How scientists are accelerating chemistry discoveries with automation – Berkeley Lab News Center

How scientists are accelerating chemistry discoveries with automation – Berkeley Lab News Center

Key findings

  • The new automated workflow can enable real-time reaction analysis from a desktop computer instead of a lab.
  • Unlike conventional benchtop methods, the automated workflow can identify new chemical reaction products within hours instead of days.
  • It can accelerate the discovery of pharmaceutical drugs and the development of new chemical reactions.

A new automated workflow developed by scientists at Lawrence Berkeley National Laboratory (Berkeley Lab) has the potential to allow researchers to analyze the products of their reaction experiments in real time, a key capability needed for future automated chemical processes.

The developed workflow – which applies statistical analysis to process data from nuclear magnetic resonance (NMR) spectroscopy – can help accelerate the discovery of new pharmaceutical drugs and accelerate the development of new chemical reactions.

The Berkeley Lab scientists who developed the groundbreaking technique say the workflow can quickly identify the molecular structure of products formed by chemical reactions that have never been studied before. They recently reported their findings in Journal of Chemical Information and Modeling.

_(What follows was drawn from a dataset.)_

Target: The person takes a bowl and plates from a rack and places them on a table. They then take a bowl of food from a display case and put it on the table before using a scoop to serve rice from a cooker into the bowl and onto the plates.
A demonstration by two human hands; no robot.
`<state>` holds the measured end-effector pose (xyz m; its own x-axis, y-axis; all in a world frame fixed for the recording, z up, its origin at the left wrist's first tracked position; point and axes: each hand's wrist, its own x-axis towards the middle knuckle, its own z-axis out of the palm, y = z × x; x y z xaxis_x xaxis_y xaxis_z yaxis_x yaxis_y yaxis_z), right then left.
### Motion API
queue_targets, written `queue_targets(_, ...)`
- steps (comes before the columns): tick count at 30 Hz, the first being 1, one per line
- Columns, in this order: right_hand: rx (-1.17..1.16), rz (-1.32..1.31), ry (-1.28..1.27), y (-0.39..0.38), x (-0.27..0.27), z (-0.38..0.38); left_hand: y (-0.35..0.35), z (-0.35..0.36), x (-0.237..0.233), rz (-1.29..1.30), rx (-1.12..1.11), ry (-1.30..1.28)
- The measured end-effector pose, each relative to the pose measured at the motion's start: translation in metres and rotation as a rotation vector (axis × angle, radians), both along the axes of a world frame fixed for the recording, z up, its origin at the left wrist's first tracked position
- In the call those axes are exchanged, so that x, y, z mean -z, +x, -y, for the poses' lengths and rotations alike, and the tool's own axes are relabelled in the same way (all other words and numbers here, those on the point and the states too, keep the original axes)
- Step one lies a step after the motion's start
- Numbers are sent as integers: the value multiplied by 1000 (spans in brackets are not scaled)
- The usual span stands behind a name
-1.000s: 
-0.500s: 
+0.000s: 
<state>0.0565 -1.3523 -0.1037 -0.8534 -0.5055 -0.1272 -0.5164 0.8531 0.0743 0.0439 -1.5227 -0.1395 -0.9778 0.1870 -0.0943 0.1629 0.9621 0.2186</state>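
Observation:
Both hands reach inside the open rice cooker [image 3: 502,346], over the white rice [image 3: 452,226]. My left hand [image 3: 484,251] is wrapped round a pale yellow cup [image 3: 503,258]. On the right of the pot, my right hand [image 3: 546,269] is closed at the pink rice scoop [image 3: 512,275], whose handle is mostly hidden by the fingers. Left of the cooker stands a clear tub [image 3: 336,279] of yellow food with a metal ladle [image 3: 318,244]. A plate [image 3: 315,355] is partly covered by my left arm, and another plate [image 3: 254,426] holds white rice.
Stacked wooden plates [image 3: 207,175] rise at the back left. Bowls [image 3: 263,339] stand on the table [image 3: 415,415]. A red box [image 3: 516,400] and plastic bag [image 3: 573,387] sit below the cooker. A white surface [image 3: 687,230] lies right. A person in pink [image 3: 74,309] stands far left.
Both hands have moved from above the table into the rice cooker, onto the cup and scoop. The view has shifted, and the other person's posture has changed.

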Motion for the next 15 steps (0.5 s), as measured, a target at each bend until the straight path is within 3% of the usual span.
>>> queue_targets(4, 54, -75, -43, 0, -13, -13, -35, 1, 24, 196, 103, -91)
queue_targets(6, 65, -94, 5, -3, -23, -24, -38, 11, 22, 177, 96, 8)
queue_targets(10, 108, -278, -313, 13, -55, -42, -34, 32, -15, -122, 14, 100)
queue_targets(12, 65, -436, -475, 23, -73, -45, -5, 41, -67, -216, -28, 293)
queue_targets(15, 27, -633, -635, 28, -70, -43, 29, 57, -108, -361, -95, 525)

In addition to drug discovery and chemical reaction development, the workflow can also help researchers developing new catalysts. Catalysts are substances that facilitate a chemical reaction in the production of useful new products such as renewable fuels or biodegradable plastics.

“What excites people most about this technique is its potential for real-time reaction analysis, which is integral to automated chemistry,” said first author Maxwell S. Venetos, a former researcher in the lab’s Materials Science Division. Berkeley and a former student researcher in materials science at UC Berkeley. He completed his PhD last year. “Our workflow really allows you to start chasing the unknown. You are no longer limited by things you already know the answer to.”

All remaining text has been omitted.